Each line below should be repeated exactly as written, with no pictures carried over.

--- Source material Enclosed Below ---

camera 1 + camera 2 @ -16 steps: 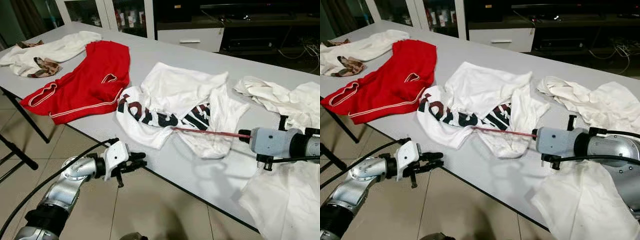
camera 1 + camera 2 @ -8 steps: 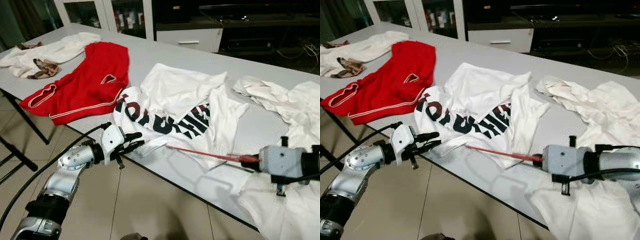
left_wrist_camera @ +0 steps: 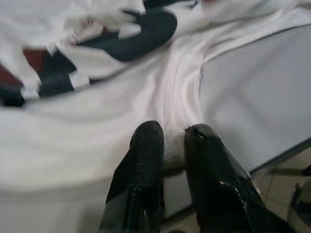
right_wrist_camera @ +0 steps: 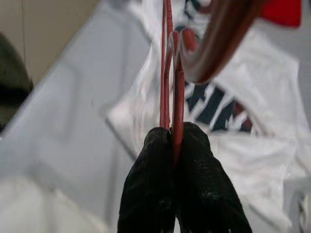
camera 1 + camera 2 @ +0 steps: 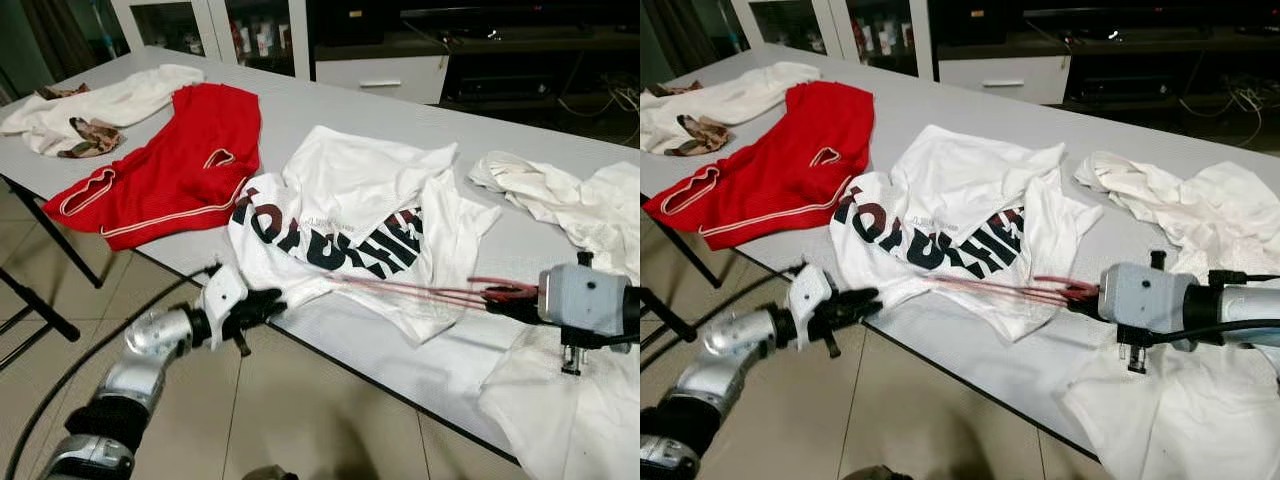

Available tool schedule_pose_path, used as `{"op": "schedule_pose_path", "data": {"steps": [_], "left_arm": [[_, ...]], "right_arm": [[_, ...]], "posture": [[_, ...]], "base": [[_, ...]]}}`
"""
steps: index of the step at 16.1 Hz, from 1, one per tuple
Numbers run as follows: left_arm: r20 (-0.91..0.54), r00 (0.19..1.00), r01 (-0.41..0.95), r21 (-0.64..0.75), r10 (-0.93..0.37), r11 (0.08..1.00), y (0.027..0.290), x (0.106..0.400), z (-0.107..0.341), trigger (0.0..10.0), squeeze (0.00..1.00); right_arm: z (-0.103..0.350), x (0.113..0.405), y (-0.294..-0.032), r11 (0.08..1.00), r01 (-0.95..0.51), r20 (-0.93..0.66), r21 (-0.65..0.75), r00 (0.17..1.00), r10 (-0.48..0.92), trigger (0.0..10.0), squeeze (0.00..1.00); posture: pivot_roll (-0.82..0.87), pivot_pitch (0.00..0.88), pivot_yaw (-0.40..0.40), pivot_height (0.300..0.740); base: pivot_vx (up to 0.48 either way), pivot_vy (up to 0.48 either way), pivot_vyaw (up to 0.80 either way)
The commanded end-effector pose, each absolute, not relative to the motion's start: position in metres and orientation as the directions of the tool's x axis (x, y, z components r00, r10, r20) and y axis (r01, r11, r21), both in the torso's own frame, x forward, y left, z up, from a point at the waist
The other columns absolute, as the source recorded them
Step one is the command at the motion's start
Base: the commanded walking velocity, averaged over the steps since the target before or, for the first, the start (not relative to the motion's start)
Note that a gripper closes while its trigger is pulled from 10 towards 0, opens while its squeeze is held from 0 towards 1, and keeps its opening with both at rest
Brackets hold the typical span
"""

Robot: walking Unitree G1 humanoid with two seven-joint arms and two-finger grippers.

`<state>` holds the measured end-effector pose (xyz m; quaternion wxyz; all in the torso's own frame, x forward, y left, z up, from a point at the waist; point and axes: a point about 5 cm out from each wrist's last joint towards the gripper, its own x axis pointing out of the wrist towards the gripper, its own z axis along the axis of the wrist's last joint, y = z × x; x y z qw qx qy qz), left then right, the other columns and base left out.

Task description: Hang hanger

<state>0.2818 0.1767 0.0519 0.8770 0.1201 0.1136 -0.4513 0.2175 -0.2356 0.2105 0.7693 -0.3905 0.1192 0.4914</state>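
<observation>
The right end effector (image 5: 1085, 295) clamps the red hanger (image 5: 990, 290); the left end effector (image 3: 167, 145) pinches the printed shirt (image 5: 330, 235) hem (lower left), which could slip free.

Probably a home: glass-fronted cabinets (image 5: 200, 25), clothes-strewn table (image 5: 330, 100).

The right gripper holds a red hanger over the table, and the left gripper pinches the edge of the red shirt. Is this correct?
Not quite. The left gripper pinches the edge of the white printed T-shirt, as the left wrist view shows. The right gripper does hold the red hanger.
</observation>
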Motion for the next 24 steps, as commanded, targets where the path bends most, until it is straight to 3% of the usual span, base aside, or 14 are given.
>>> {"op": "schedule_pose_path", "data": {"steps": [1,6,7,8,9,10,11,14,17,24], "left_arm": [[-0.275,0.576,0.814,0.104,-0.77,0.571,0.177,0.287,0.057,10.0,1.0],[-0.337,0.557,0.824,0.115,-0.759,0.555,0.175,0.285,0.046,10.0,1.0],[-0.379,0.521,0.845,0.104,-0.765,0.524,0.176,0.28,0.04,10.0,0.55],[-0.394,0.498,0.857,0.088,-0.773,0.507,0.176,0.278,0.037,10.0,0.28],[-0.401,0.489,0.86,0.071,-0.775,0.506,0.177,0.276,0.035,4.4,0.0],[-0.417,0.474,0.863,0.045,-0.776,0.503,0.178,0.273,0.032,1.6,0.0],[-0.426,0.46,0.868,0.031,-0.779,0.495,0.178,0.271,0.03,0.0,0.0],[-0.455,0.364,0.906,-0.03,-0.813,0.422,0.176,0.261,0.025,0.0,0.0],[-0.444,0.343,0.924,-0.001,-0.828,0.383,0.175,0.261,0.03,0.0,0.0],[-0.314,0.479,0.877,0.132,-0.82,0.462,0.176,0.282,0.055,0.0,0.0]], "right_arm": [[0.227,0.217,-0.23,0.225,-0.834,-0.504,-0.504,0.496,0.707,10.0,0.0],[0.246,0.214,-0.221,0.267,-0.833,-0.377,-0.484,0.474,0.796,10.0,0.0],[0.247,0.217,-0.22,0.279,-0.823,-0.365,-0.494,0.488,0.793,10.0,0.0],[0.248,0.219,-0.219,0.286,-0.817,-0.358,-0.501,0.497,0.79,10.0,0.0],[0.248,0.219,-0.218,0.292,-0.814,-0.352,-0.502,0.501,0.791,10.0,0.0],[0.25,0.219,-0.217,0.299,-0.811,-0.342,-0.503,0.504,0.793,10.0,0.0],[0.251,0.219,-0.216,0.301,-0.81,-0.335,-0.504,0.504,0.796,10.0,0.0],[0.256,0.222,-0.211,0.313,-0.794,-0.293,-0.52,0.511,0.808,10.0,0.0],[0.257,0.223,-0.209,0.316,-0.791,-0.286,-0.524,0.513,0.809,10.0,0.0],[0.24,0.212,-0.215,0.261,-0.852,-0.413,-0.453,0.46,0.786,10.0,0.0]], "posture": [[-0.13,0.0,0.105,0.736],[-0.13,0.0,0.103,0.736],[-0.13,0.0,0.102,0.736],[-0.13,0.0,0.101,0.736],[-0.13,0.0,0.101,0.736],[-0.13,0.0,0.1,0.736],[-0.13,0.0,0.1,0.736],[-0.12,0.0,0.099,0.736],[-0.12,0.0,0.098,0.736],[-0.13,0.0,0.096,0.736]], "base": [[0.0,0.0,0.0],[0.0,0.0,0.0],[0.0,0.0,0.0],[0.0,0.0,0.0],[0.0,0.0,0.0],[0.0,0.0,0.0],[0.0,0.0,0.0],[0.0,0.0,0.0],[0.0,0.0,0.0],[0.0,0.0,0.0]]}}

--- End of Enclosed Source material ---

=== Result of this task ===
camera 1 + camera 2 @ -16 steps: 
camera 1 + camera 2 @ -8 steps: 
left_wrist_camera @ +0 steps: 
right_wrist_camera @ +0 steps: 
camera 1 + camera 2 @ +0 steps: 

Available tool schedule_pose_path, used as `{"op": "schedule_pose_path", "data": {"steps": [_], "left_arm": [[_, ...]], "right_arm": [[_, ...]], "posture": [[_, ...]], "base": [[_, ...]]}}`
"""
steps: index of the step at 16.1 Hz, from 1, one per tuple
Numbers run as follows: left_arm: r20 (-0.91..0.54), r00 (0.19..1.00), r01 (-0.41..0.95), r21 (-0.64..0.75), r10 (-0.93..0.37), r11 (0.08..1.00), y (0.027..0.290), x (0.106..0.400), z (-0.107..0.341), trigger (0.0..10.0), squeeze (0.00..1.00); right_arm: z (-0.103..0.350), x (0.113..0.405), y (-0.294..-0.032), r11 (0.08..1.00), r01 (-0.95..0.51), r20 (-0.93..0.66), r21 (-0.65..0.75), r00 (0.17..1.00), r10 (-0.48..0.92), trigger (0.0..10.0), squeeze (0.00..1.00); posture: pivot_roll (-0.82..0.87), pivot_pitch (0.00..0.88), pivot_yaw (-0.40..0.40), pivot_height (0.300..0.740); base: pivot_vx (up to 0.48 either way), pivot_vy (up to 0.48 either way), pivot_vyaw (up to 0.80 either way)
The commanded end-effector pose, each absolute, not relative to the motion's start: position in metres and orientation as the directions of the tool's x axis (x, y, z components r00, r10, r20) and y axis (r01, r11, r21), both in the torso's own frame, x forward, y left, z up, from a point at the waist
The other columns absolute, as the source recorded them
Step one is the command at the motion's start
Base: the commanded walking velocity, averaged over the steps since the target before or, for the first, the start (not relative to the motion's start)
Note that a gripper closes while its trigger is pulled from 10 towards 0, opens while its squeeze is held from 0 towards 1, and keeps its opening with both at rest
Brackets hold the typical span
"""

Robot: walking Unitree G1 humanoid with two seven-joint arms and two-finger grippers.

`<state>` holds the measured end-effector pose (xyz m; quaternion wxyz; all in the torso's own frame, x forward, y left, z up, from a point at the waist; point and axes: a point about 5 cm out from each wrist's last joint towards the gripper, its own x axis pointing out of the wrist towards the gripper, its own z axis along the axis of the wrist's last joint, y = z × x; x y z qw qx qy qz), left then right, the other columns and base left out.

Task description: Hang hanger

<state>0.2818 0.1767 0.0519 0.8770 0.1201 0.1136 -0.4513 0.2175 -0.2356 0.2105 0.7693 -0.3905 0.1192 0.4914</state>
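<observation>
The right end effector (image 5: 1085, 295) clamps the red hanger (image 5: 990, 290); the left end effector (image 3: 167, 145) pinches the printed shirt (image 5: 330, 235) hem (lower left), which could slip free.

Probably a home: glass-fronted cabinets (image 5: 200, 25), clothes-strewn table (image 5: 330, 100).

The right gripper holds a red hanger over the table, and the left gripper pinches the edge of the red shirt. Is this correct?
Not quite. The left gripper pinches the edge of the white printed T-shirt, as the left wrist view shows. The right gripper does hold the red hanger.
</observation>
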Motion for the next 24 steps, as commanded, targets where the path bends most, until it is straight to 3% of the usual span, base aside, or 14 are given.
>>> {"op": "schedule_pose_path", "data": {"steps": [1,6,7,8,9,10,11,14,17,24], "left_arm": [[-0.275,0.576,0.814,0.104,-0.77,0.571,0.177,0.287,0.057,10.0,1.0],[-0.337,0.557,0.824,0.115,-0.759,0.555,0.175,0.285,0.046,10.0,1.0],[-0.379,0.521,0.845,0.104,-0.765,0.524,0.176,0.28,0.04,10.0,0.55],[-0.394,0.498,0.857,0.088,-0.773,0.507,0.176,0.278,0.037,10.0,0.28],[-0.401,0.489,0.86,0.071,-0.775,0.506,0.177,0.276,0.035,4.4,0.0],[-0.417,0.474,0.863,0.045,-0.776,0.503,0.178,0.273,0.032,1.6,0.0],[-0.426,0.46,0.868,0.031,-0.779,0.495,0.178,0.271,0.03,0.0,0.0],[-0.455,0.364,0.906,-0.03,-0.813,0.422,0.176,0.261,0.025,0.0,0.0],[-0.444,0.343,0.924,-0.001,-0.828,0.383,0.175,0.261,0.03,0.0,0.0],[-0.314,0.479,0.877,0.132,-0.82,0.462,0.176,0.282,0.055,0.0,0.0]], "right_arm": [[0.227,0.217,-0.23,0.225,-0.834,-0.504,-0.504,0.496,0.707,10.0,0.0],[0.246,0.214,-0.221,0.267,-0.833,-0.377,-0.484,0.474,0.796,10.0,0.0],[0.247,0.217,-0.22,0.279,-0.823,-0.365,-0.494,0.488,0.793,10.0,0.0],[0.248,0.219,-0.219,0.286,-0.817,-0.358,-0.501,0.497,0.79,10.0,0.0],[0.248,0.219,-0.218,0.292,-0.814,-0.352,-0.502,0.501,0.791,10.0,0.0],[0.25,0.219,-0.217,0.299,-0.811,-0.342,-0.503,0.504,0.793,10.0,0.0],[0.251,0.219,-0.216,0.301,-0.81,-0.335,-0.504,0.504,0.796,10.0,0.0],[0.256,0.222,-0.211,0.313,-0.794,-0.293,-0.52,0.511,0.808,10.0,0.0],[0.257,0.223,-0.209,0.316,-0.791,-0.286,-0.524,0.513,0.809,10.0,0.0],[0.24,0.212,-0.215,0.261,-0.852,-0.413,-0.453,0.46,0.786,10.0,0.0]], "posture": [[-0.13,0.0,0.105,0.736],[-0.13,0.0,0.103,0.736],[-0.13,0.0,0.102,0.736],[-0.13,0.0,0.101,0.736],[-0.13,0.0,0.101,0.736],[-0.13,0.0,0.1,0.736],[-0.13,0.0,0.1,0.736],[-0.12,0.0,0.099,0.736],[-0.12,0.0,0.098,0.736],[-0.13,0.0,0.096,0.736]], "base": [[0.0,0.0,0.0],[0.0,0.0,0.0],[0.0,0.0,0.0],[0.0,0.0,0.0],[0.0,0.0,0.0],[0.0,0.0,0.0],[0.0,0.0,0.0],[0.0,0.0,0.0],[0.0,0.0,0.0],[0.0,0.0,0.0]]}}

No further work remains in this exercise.